The man in buckskin was filling his pipe from a bag of Indian
manufacture.
"Sure," he nodded. "I get that." Then he added very deliberately.
"That's why you send your boys out scouting my trail."
Lorson laughed immoderately to hide the effect of the quietly spoken
challenge.
"That's business, boy. I buy your stuff--all you can hand me. But if I
can jump into your market, why--it's up to me."
"It certainly is up to you." The man lit his pipe and pressed down the
tobacco with one of his powerful fingers. "It's up to you more than you
know. I once sent back one of your boys. I shan't worry to send back any
more. Best save their skins whole, Harris. You'll never jump my market
till you can find a feller who can hit a trail such as you never dreamed
of. And it's a trail they got to locate first."
The trader leant back in his chair and linked his fat fingers across his
wide stomach.
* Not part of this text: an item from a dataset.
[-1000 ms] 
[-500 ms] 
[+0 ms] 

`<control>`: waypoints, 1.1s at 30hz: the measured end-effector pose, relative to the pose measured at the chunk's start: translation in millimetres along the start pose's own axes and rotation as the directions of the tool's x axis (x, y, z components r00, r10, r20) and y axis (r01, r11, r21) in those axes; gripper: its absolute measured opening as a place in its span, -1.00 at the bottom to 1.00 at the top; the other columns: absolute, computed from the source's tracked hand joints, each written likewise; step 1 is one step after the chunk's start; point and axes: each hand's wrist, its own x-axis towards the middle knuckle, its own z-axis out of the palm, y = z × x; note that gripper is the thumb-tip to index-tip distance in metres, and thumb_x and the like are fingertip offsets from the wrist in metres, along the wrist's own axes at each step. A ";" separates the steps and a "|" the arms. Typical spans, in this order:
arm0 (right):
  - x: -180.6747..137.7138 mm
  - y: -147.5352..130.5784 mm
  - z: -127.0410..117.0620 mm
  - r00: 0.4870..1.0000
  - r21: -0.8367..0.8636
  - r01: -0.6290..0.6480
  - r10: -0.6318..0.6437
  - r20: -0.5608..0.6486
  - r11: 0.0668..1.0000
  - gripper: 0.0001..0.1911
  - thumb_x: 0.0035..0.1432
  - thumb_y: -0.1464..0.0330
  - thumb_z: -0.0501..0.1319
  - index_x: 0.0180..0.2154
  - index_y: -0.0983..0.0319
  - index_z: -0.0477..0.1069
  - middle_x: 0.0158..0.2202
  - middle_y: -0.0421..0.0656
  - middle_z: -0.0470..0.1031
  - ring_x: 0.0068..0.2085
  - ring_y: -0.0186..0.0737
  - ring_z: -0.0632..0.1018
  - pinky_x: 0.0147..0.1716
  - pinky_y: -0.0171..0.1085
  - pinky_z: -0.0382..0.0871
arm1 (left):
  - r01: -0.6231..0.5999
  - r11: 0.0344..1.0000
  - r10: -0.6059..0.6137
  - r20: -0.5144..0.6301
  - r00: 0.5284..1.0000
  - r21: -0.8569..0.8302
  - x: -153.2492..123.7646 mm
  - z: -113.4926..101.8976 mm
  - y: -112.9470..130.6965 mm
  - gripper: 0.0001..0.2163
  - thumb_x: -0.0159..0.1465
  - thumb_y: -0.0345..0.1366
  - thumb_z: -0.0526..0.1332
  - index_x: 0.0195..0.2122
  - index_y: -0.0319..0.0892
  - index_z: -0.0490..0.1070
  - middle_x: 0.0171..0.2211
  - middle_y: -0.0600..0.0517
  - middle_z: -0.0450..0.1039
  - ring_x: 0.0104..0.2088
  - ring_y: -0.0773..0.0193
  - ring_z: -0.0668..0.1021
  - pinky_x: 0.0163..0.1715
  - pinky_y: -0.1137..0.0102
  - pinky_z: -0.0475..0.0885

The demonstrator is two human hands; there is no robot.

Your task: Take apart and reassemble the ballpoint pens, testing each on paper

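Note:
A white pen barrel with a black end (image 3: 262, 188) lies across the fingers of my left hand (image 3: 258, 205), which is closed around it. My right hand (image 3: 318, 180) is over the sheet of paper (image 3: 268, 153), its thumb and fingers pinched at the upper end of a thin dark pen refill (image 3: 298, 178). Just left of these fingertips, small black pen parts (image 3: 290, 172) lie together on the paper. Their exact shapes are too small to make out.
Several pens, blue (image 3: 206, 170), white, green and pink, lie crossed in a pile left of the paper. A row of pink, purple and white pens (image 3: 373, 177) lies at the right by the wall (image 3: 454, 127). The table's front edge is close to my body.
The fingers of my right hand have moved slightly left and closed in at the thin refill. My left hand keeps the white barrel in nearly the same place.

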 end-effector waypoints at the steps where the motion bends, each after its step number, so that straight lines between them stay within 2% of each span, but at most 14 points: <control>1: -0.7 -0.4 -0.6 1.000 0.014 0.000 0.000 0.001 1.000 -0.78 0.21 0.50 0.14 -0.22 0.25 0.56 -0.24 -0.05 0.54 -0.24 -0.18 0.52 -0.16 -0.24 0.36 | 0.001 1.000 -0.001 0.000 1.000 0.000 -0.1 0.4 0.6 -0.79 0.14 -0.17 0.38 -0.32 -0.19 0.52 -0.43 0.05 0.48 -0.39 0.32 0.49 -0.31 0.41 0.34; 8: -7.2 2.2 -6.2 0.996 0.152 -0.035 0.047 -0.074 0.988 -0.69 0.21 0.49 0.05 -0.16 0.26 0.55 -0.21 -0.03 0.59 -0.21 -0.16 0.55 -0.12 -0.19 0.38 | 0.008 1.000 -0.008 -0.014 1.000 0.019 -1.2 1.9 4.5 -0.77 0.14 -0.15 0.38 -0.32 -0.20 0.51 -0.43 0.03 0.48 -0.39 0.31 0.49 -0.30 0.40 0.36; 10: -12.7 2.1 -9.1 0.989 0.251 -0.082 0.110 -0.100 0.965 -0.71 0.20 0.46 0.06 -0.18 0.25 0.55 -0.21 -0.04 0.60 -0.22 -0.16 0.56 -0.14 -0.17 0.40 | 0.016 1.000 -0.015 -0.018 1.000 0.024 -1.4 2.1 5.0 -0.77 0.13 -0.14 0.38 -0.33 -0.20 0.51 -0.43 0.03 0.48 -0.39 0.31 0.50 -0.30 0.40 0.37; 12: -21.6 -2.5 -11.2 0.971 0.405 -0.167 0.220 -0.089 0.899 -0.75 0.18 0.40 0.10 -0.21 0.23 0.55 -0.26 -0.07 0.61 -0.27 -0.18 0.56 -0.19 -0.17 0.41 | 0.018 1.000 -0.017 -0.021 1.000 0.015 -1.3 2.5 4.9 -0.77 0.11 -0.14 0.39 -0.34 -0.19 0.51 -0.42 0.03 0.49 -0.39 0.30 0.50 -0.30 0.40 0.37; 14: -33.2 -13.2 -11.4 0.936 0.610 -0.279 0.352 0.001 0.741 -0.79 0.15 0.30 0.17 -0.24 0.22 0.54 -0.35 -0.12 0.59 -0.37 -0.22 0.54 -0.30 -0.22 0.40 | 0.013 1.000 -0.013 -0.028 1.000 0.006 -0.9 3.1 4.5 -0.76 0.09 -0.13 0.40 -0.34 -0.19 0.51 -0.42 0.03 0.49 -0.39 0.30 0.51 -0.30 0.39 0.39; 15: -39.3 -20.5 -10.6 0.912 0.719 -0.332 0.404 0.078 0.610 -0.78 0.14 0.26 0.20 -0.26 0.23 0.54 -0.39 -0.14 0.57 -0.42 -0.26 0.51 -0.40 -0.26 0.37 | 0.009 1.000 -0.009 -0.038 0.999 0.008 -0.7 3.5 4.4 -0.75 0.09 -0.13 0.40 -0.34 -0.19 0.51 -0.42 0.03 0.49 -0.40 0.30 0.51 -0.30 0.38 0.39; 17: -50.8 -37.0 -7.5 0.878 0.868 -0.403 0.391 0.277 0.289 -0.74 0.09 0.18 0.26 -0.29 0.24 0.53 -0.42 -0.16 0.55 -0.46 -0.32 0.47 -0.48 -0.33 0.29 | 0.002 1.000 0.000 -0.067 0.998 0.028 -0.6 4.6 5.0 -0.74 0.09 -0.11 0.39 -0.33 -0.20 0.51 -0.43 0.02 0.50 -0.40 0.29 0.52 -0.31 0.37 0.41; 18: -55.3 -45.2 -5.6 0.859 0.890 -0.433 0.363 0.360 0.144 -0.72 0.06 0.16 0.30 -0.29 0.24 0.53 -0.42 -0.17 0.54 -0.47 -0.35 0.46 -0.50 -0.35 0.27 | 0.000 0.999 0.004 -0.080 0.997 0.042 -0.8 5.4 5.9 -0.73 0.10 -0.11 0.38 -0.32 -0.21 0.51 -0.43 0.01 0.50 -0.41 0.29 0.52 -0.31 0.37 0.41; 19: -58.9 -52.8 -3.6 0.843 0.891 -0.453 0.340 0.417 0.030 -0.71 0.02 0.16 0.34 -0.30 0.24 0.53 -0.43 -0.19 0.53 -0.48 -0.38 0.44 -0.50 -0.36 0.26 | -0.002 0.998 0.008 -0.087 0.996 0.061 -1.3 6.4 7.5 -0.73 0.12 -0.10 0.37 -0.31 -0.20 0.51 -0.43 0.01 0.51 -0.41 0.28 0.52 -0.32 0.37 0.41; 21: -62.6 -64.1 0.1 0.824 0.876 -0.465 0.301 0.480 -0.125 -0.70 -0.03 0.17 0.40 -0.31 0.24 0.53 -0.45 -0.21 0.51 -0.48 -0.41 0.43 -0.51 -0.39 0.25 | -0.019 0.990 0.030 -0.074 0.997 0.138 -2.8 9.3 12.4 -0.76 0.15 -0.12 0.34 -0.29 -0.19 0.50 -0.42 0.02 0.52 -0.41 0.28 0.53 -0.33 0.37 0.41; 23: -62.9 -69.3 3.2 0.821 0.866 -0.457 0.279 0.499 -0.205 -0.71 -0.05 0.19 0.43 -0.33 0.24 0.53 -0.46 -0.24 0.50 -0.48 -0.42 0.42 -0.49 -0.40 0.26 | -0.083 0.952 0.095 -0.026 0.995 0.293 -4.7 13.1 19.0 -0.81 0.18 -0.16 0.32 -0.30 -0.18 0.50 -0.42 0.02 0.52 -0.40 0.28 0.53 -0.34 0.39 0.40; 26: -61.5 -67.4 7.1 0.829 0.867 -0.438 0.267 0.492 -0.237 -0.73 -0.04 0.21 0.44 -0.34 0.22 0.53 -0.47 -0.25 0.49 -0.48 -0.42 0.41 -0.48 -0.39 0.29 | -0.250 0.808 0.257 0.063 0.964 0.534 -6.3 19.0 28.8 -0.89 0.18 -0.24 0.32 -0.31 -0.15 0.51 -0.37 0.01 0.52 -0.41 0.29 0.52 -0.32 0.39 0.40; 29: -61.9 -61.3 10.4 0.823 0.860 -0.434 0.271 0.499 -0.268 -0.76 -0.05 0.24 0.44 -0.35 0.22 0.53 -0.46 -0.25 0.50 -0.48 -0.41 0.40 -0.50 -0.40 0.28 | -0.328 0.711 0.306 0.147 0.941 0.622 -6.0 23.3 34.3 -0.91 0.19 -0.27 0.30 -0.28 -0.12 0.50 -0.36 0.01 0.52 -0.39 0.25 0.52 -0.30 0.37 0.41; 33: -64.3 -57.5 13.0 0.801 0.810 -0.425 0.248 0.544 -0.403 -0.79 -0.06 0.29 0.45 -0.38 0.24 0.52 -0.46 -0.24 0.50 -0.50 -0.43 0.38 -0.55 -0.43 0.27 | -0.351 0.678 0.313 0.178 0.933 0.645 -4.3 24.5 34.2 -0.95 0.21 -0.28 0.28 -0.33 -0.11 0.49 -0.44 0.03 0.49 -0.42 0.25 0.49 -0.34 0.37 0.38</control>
His eyes were twinkling as he regarded the visitor from
the North. The smile was still in them, but there was a keen speculation
in them, too.
"You can't blame me, boy," he said, with perfect amiability. "Hand me
all the stuff I'm asking, and your market's as sacred as a woman's
virtue. But you don't hand it me, or maybe you can't. Well, it's up to
me to supply my needs any way I know. There's nothing crooked in that.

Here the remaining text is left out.